**THE TASK:**
Copy the following listing word for word.
== RECORDED INFORMATION ==
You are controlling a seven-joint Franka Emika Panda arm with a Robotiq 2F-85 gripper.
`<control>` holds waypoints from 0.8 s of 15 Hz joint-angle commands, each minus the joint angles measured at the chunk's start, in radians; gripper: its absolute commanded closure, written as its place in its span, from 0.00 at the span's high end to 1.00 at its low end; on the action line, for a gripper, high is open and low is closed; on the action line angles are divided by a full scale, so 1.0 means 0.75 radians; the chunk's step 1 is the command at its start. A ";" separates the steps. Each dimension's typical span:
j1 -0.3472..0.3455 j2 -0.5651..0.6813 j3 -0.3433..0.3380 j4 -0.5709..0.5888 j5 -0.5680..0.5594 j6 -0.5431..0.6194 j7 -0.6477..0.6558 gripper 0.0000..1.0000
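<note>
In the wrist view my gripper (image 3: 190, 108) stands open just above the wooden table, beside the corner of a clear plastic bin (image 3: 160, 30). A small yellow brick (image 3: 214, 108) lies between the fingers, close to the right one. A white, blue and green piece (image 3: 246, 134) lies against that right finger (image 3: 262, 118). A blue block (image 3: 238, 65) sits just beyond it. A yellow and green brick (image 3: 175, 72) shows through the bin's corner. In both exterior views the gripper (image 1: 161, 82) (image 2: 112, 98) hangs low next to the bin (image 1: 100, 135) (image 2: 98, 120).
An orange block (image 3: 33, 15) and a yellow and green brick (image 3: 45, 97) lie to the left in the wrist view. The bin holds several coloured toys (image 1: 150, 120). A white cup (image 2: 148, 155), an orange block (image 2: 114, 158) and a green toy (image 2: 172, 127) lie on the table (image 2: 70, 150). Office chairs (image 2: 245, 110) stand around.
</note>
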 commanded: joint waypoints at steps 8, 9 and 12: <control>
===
**FINISHED TASK:**
You are controlling a seven-joint Franka Emika Panda arm with a Robotiq 2F-85 gripper.
`<control>` holds waypoints from 0.8 s of 15 Hz joint-angle commands, each minus the joint angles measured at the chunk's start, in radians; gripper: its absolute commanded closure, written as its place in its span, from 0.00 at the span's high end to 1.00 at its low end; on the action line, for a gripper, high is open and low is closed; on the action line angles are divided by a full scale, so 1.0 means 0.75 radians; the chunk's step 1 is the command at its start. A ";" separates the steps. Each dimension's typical span:
j1 -0.3472..0.3455 j2 -0.5651..0.6813 j3 -0.3433..0.3380 j4 -0.5709..0.5888 j5 -0.5680..0.5594 j6 -0.5431..0.6194 j7 -0.6477..0.6558 gripper 0.0000..1.0000
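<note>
In the wrist view my gripper (image 3: 190, 108) stands open just above the wooden table, beside the corner of a clear plastic bin (image 3: 160, 30). A small yellow brick (image 3: 214, 108) lies between the fingers, close to the right one. A white, blue and green piece (image 3: 246, 134) lies against that right finger (image 3: 262, 118). A blue block (image 3: 238, 65) sits just beyond it. A yellow and green brick (image 3: 175, 72) shows through the bin's corner. In both exterior views the gripper (image 1: 161, 82) (image 2: 112, 98) hangs low next to the bin (image 1: 100, 135) (image 2: 98, 120).
An orange block (image 3: 33, 15) and a yellow and green brick (image 3: 45, 97) lie to the left in the wrist view. The bin holds several coloured toys (image 1: 150, 120). A white cup (image 2: 148, 155), an orange block (image 2: 114, 158) and a green toy (image 2: 172, 127) lie on the table (image 2: 70, 150). Office chairs (image 2: 245, 110) stand around.
</note>
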 commanded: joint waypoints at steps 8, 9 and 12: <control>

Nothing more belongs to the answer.